Wyse Decisions: Grassroots Community Planning

Forming a vision for Wyse Road through community engagement.
A bike-and-pedestrian-friendly vision for Wyse Road.
A bike-and-pedestrian-friendly vision for Wyse Road


Take one group of engaged citizens concerned about proposed development in their neighbourhood, add some up-and-coming planners, throw in a non-profit organization that’s committed to improving planning and design and what do you get?  A community-driven vision for the future! 

Wyse Society for Sensible Urban Development (WSSUD) came together in 2012 in response to the HRM by Design Centre Plan. The group was concerned about the lack of adequate community input to the plan. They were also opposed to proposed zoning changes that would permit the construction of high-rise buildings along Wyse Road next to the Macdonald bridge.

Since that time, WSSUD, with the help of Sustainability students from Dalhousie, has held several community consultations. The group also commissioned  Dalhousie Master of Planning students to produce a planning-alternatives report. The report became part of a presentation to Halifax Planning staff on the WSSUD vision of Wyse Road as a walkable, bikeable and liveable gateway community.

On December 4th, you have a chance to hear WSSUD’s vision when they present to the Harbour East-Marine Drive Community Council at 6pm at the Dartmouth Sportsplex.

WSSUD’s treasurer Doug Rigby fills Hello Dartmouth readers in on some of the details:


What does the Wyse Society for Sensible Development hope to achieve?

DR: Two goals; the first is to facilitate neighbourhood participation in the area planning process and the second is to develop and present a range of planning alternatives which will accommodate a modest increase in density while preserving the present mix of residential and commercial development.

Who is connected with WSSUD?

DR: The group consists of a handful of area residents. While membership is open, rather than attempting to attract a large membership, the society is focused on engaging neighbourhood organizations and interest groups around the topic of urban and social planning.

How has the city reacted to this kind of grassroots involvement in planning?

DR: Educational institutions, namely planning and environmental students at Dalhousie University, have helped us develop a citizen participation toolkit and a set of creative planning alternatives.

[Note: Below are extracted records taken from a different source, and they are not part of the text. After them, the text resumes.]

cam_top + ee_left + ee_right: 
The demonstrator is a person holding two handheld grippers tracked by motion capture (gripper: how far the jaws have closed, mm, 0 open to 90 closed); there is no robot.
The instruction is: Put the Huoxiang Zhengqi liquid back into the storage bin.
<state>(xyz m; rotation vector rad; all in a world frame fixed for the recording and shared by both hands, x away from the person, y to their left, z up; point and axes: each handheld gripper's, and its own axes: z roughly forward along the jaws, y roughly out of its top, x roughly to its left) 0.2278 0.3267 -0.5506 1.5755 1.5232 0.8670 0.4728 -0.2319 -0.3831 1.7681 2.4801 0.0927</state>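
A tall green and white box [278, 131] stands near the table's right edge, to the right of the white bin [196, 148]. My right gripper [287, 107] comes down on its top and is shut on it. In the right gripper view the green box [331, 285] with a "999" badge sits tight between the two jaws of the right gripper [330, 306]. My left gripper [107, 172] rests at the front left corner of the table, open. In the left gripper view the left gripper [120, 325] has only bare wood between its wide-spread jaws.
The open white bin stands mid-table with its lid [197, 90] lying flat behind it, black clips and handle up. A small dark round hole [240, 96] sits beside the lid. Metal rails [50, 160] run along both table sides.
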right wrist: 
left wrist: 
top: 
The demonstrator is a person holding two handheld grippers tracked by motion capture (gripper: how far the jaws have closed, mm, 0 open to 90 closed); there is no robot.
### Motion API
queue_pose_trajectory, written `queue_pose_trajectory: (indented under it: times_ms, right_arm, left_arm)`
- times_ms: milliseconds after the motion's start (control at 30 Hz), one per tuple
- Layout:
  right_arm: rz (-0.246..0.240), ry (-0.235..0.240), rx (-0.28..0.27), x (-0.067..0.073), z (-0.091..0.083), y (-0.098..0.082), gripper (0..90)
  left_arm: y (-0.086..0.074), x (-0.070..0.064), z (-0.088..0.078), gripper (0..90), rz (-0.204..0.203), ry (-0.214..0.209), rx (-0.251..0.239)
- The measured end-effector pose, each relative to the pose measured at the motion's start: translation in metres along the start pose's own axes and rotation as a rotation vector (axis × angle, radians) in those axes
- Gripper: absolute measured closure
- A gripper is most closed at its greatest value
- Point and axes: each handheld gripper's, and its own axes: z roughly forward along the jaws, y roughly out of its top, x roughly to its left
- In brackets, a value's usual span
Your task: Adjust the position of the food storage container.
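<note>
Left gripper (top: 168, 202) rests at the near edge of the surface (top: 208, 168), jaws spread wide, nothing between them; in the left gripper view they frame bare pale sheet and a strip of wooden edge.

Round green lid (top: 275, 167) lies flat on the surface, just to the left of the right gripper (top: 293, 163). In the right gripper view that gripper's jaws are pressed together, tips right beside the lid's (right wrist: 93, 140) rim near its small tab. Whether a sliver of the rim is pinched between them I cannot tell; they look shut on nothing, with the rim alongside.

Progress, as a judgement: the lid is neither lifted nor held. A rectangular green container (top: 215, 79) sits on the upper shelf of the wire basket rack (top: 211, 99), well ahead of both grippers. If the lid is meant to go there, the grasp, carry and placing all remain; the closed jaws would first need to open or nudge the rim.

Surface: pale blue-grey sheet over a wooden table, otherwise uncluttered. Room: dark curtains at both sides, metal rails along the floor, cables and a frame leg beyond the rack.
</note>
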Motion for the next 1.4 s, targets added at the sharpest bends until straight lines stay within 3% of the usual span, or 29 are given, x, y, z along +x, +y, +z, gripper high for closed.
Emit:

We have also been encouraged and supported by the Planning and Design Centre, our local councillor and most recently by staff working on the HRM by Design Centre Plan.

What’s happening at the Harbour East-Marine Drive Community Council meeting on December 4th?

DR: We hope to brief Council and others on the work we have done to date and to seek their approval to continue building community planning participation to build a vibrant, caring community as a gateway between Halifax and Dartmouth.

Why should people get involved?

DR: Planning is like guiding the growth of a young plant or a young person: the earlier you start the process, the easier and less costly it is to influence a positive direction. People who are happy to live or shop in the Wyse Road area should get involved in shaping its future.


Forming a vision for Wyse Road through community engagement.
Forming a vision for Wyse Road through community engagement.